◆ **Instructions for the task**
From the entries that follow, pick out all lines holding "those".

Start of Source data

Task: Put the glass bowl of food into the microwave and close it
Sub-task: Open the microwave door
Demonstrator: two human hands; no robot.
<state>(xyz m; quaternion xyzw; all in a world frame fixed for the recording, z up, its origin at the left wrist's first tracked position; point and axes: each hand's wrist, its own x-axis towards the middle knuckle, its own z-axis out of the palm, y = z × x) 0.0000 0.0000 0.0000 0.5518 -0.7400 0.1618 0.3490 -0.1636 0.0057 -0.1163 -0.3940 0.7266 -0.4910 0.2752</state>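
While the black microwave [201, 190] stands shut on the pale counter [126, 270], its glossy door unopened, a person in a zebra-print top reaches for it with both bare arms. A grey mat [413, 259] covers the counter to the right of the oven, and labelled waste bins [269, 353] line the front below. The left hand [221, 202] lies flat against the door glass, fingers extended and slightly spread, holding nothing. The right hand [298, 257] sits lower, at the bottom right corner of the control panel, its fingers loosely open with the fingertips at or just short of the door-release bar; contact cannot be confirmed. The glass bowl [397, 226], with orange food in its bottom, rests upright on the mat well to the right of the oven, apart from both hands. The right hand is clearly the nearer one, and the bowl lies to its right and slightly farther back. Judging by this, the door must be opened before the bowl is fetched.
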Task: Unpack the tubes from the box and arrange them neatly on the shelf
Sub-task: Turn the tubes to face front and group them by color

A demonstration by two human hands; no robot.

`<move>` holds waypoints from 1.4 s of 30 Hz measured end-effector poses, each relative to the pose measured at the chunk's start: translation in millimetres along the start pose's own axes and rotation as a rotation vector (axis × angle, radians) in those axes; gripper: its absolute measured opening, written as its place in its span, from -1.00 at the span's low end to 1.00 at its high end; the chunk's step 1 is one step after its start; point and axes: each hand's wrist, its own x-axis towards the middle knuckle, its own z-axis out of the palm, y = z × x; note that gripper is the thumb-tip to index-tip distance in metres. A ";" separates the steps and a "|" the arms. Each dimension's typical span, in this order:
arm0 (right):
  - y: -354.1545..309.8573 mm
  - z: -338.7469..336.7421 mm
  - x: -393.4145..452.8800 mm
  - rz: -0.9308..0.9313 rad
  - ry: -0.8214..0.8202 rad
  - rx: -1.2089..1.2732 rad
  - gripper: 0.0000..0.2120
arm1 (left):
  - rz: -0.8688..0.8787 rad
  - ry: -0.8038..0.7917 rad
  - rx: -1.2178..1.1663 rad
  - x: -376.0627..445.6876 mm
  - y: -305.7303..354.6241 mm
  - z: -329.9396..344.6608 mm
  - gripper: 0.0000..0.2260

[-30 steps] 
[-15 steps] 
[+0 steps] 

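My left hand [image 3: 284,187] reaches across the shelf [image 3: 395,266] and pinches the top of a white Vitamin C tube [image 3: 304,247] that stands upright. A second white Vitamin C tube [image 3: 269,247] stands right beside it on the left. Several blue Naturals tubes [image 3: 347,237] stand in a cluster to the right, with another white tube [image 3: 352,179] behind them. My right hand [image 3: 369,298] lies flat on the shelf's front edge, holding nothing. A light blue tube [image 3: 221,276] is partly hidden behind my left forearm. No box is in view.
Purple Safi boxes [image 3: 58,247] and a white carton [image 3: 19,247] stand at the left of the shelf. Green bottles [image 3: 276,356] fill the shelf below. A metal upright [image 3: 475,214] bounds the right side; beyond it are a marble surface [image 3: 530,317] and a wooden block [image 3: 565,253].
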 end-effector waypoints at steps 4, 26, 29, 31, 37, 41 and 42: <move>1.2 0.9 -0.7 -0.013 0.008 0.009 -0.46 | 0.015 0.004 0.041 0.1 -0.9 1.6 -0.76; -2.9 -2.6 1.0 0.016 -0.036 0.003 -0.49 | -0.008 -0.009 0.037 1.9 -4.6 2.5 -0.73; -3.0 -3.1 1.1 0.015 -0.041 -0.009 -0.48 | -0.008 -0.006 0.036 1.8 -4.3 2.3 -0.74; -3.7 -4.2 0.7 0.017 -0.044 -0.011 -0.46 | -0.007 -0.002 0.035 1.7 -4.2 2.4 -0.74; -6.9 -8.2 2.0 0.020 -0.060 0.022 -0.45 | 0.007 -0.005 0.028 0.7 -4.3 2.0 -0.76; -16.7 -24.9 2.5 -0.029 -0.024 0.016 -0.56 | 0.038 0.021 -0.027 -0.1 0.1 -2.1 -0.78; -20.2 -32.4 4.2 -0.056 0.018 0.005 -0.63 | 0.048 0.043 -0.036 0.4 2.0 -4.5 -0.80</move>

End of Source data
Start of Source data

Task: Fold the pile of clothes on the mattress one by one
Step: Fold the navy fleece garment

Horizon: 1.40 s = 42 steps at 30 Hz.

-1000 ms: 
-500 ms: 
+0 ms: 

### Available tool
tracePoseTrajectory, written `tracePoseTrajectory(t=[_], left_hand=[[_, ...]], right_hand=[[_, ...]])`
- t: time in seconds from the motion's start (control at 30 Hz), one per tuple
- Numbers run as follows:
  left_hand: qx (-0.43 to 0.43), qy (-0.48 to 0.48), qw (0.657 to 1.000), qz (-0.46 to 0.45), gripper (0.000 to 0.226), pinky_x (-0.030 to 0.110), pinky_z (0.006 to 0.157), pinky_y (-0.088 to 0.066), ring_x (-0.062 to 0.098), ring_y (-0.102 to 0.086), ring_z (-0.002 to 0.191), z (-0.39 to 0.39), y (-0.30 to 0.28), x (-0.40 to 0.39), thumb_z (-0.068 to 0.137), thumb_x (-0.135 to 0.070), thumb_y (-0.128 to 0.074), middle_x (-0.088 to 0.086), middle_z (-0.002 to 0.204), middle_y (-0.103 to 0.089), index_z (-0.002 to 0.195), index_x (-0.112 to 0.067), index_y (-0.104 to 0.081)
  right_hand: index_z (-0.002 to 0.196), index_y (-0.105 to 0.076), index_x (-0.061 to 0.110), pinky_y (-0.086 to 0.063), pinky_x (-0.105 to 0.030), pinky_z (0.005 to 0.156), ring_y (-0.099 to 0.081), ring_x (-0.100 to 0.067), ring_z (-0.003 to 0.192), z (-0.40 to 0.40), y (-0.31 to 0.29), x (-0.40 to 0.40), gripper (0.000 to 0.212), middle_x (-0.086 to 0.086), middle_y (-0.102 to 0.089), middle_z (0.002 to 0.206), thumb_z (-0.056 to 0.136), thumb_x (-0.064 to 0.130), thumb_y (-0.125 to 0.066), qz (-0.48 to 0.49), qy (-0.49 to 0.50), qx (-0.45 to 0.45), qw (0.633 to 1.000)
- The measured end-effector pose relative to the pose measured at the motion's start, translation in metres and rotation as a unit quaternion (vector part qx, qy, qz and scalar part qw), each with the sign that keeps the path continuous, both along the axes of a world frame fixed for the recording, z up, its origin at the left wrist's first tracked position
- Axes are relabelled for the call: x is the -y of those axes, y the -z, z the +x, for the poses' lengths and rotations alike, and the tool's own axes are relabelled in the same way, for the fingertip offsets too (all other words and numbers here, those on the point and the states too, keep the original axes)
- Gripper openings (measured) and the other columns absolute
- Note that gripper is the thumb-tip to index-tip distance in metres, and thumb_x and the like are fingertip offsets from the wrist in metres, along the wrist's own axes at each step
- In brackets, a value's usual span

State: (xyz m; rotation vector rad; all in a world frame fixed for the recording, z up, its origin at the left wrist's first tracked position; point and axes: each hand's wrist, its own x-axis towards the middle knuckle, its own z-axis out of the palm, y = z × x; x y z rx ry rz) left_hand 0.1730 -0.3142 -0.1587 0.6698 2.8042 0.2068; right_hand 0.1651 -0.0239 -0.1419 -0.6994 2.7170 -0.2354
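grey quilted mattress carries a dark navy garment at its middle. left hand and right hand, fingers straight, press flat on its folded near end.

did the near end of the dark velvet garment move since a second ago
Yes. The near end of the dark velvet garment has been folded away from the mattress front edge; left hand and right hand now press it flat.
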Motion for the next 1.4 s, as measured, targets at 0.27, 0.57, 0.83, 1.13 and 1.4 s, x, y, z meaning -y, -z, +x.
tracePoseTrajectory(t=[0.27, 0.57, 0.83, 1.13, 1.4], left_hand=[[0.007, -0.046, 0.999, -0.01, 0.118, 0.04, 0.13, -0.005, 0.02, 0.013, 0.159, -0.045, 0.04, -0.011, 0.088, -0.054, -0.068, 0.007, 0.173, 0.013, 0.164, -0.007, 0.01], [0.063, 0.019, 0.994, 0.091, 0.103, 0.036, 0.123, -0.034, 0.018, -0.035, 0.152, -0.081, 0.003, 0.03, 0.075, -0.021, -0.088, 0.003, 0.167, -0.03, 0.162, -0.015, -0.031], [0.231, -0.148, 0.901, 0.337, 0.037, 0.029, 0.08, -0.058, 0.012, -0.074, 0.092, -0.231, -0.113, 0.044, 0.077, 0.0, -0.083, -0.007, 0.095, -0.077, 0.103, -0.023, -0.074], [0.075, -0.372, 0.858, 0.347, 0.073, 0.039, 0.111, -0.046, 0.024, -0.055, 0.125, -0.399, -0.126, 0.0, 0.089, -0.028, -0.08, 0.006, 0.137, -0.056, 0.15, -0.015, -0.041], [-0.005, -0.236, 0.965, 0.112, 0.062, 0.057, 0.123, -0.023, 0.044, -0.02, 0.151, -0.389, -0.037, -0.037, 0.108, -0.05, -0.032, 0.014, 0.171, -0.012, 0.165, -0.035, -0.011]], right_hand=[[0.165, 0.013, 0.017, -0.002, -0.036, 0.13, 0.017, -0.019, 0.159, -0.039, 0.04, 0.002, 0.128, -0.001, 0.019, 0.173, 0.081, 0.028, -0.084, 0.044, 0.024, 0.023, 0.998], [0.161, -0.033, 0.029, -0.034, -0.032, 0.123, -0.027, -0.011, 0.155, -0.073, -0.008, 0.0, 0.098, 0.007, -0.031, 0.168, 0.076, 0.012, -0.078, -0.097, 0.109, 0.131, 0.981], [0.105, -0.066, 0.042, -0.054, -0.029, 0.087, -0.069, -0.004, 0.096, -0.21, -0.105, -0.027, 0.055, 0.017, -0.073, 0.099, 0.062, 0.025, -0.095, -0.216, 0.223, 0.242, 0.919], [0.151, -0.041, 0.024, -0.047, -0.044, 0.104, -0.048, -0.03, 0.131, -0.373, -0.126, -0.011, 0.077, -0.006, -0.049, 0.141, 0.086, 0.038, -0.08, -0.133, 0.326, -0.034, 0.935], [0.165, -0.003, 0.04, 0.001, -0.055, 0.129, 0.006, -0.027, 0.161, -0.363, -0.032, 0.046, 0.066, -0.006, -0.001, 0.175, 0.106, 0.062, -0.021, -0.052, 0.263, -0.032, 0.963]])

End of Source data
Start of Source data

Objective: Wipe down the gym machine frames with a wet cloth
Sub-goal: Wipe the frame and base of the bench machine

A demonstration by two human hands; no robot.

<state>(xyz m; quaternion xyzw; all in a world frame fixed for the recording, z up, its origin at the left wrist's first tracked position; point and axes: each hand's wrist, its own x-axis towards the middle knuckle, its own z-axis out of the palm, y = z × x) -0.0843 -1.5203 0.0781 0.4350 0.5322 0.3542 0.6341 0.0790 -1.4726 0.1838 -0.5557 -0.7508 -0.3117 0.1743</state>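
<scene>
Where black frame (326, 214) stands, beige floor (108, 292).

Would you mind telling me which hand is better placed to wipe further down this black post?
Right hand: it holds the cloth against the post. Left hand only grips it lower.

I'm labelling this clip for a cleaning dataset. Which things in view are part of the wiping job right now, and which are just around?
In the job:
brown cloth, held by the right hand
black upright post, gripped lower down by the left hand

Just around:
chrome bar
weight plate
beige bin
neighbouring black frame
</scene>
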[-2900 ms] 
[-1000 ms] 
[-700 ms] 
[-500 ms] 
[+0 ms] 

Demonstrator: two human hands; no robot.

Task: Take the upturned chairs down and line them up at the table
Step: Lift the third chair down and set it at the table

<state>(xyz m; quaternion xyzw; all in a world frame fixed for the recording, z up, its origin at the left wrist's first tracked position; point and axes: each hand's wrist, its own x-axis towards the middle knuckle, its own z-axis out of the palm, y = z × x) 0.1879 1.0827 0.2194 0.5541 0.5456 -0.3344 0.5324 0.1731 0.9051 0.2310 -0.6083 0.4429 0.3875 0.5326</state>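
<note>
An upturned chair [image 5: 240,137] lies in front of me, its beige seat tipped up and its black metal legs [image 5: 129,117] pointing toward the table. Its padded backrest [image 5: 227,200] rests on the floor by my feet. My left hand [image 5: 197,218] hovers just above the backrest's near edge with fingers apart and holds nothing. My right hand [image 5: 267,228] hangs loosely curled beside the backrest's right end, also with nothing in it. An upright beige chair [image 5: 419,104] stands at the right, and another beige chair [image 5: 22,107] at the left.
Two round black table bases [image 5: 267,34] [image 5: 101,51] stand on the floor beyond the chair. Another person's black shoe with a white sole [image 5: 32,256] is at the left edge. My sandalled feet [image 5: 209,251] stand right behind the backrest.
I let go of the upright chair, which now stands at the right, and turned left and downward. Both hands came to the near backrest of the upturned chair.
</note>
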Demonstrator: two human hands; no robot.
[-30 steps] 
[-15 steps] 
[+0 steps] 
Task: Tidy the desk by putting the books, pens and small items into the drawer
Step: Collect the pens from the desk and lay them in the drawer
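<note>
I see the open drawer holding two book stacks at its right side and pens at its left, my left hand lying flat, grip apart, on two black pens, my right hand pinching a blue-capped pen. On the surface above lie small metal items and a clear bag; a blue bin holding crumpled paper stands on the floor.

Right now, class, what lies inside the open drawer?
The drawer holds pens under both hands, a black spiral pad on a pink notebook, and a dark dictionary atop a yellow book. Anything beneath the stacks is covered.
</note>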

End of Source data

◆ **Solution below**
`<move>` holds waypoints from 1.4 s of 30 Hz measured end-effector poses, each relative to the pose measured at the chunk's start: translation in millimetres along the start pose's own axes and rotation as a rotation vector (axis × angle, radians) in those axes; gripper: its absolute measured opening, written as its place in its span, from -1.00 at the span's low end to 1.00 at its high end; the chunk's step 1 is one step after its start; point and axes: each hand's wrist, its own x-axis towards the middle knuckle, its own z-axis out of the palm, y = z × x; note that gripper is the thumb-tip to index-tip distance in metres. A ";" separates the steps and a "|" the arms. Each dimension's typical span, in this order:
- Axes are relabelled for the call: x is the -y of those axes, y the -z, z the +x, for the poses' lengths and rotations alike, and the tool's own axes are relabelled in the same way, for the fingertip offsets too (all other words and numbers here, those on the point and the states too, keep the original axes)

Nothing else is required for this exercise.